Circa tre passeggeri al mese contagiati da Ebola potrebbero imbarcarsi su voli internazionali provenienti dai tre paesi africani al momento interessati dall’epidemia, di qui alla fine dell’anno. È la previsione di uno studio pubblicato sulla rivista The Lancet.
Da quando l’Oms, l’8 agosto, ha dichiarato Ebola un’emergenza di salute pubblica di rilevanza globale, le autorità politiche e sanitarie (oltre che la gente normale) si chiede che cosa rischiano i vari paesi del mondo, che cosa c’è da aspettarsi per i prossimi mesi e quali misure potrebbero essere più efficaci nel minimizzare i rischi di un’espansione dell’epidemia.
Lo studio fornisce una risposta proprio ad alcune di queste domande. Gli autori, un gruppo di ricercatori guidati da Kamran Khan del St Michael’s Hospital di Toronto, in Canada, giungono alla conclusione analizzando i tabulati dei voli previsti in tutto il mondo tra il 1 settembre e il 31 dicembre, i dati sul traffico aereo dell’anno scorso dai paesi interessati dall’epidemia, Guinea, Liberia e Sierra Leone, e i numeri ufficiali sull’andamento dell’epidemia. Le previsioni tengono inoltre conto delle attuali restrizioni imposte ai voli in Africa occidentale (ridotti di poco più della metà per la Liberia, del 66% per la Guinea e dell’85% per la Sierra Leone).
Destinazioni a rischio. Tre passeggeri al mese non sembrano un numero alto, certo sono un rischio. Una delle preoccupazioni sottolineate dagli autori dello studio è che la destinazione di oltre il 60% dei passeggeri provenienti da paesi africani dove è in corso l’epidemia è in paesi a basso e medio reddito (Ghana e Senegal in cima alla lista, seguiti dall’Inghilterra), dove è più difficile che ci siano sistemi sanitari efficienti in grado di intercettare e trattare subito eventuali pazienti e dove, quindi, Ebola avrebbe più probabilità di diffondersi.

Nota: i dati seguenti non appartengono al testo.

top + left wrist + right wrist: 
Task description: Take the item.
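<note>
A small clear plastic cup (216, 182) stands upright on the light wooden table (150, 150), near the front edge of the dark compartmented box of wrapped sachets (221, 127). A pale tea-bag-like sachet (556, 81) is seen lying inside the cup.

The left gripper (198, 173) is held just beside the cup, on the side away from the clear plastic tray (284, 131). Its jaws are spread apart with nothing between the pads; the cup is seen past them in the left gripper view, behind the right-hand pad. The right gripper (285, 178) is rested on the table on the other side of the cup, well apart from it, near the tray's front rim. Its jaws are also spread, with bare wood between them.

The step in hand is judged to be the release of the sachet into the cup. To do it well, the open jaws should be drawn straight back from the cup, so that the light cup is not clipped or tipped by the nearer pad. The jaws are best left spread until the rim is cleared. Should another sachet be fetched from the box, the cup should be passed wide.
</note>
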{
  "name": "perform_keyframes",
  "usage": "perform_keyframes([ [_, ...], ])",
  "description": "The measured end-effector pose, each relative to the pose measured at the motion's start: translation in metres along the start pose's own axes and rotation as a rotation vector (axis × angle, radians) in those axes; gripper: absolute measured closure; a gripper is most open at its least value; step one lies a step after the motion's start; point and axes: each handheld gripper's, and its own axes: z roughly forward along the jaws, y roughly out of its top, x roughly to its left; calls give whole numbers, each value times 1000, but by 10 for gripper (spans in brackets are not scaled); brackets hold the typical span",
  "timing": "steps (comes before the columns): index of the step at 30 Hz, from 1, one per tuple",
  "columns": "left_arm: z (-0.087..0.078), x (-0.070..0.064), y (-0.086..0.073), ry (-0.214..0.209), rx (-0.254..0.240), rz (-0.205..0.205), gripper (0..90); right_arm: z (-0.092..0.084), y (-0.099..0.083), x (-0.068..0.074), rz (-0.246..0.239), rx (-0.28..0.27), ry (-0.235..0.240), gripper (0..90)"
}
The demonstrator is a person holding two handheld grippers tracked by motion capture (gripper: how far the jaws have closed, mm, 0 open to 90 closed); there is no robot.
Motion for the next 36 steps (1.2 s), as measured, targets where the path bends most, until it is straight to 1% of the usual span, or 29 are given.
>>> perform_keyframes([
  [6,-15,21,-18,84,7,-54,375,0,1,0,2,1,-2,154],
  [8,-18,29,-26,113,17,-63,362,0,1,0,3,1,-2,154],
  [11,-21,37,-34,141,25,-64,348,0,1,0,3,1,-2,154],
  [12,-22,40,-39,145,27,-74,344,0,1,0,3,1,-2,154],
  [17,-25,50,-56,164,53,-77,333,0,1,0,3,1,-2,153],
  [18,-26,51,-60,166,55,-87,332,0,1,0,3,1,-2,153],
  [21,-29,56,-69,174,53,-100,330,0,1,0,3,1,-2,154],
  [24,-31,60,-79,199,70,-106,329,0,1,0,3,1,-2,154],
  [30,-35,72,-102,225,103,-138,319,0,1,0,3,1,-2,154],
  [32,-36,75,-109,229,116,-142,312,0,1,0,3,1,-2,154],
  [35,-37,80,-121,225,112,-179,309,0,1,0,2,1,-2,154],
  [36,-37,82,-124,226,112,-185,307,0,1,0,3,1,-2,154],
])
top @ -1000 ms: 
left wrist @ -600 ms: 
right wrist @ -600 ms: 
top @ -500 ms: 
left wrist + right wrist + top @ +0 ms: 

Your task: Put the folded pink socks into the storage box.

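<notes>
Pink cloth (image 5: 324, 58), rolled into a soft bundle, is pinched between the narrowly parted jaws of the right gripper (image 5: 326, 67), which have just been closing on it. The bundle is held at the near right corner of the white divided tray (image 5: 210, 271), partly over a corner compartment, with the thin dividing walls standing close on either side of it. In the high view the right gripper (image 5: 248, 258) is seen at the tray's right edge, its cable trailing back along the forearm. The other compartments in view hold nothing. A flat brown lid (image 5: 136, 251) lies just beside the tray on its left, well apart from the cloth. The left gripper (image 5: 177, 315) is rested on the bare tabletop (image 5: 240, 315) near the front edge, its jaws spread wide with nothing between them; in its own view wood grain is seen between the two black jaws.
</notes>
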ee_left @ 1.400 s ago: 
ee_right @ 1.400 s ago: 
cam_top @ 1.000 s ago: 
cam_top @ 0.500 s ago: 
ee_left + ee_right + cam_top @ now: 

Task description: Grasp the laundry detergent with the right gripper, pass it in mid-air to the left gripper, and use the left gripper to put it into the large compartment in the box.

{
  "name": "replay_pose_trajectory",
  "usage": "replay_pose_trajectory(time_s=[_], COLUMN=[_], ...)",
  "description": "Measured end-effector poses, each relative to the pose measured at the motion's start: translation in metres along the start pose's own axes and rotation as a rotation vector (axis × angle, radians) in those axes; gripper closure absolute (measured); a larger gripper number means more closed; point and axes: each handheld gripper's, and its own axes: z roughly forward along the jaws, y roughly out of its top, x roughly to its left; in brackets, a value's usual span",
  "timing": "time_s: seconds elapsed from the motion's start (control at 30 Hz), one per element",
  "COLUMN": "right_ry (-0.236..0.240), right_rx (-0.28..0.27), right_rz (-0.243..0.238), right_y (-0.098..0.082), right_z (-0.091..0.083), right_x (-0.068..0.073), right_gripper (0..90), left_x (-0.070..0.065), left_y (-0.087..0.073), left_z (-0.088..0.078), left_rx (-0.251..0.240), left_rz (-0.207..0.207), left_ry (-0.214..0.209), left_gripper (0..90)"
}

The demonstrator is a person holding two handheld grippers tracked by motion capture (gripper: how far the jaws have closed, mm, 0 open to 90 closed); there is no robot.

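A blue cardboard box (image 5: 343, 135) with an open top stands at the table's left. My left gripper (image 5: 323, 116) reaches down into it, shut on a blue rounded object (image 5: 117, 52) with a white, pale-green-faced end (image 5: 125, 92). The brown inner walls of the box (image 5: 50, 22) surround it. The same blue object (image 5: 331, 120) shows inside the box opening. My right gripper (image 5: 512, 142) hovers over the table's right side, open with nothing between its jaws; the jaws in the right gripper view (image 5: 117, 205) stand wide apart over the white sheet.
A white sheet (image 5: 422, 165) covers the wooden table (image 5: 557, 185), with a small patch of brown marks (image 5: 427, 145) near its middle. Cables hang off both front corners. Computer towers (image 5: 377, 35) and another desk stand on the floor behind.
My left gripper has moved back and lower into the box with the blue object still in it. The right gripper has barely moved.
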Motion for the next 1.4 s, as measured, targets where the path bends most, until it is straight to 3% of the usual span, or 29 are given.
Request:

Dove servono i controlli. I ricercatori prendono infine in considerazione l’efficacia dei controlli negli aeroporti, misura intrapresa di recente negli Stati Uniti e in Inghilterra. Uno screening dei passeggeri in sole tre città alla partenza in Africa, vale a dire a Conakry capitale della Guinea, a Monrovia in Liberia e a Freetown in Sierra Leone, è secondo gli autori quello che assicura il massimo dell’efficacia al minimo costo.
I controlli all’arrivo servirebbero invece a poco, pur costituendo uno sforzo economico imponente. Volendo controllare tutti i passeggeri in arrivo negli aeroporti con voli diretti dai tre paesi ci sarebbe da intervenire in 15 città.
Se addirittura i controlli dovessero essere fatti in tutti gli aeroporti con voli indiretti, il numero degli aeroporti da controllare salirebbe a 1.238.
Per questo motivo, gli autori dello studio invitano i decisori politici a investire meglio eventuali risorse aiutando a rafforzare e migliorare i controlli negli aeroporti africani. In più, come già altri esperti hanno sottolineato, suggeriscono di tenere in considerazione che ulteriori restrizioni del traffico aereo danno un falso senso di sicurezza, apparentemente impedendo l’arrivo di casi nei paesi occidentali, in realtà ritardando ulteriormente e pericolosamente l’arrivo di aiuti per fermare l’epidemia dove è assolutamente urgente: in Africa occidentale.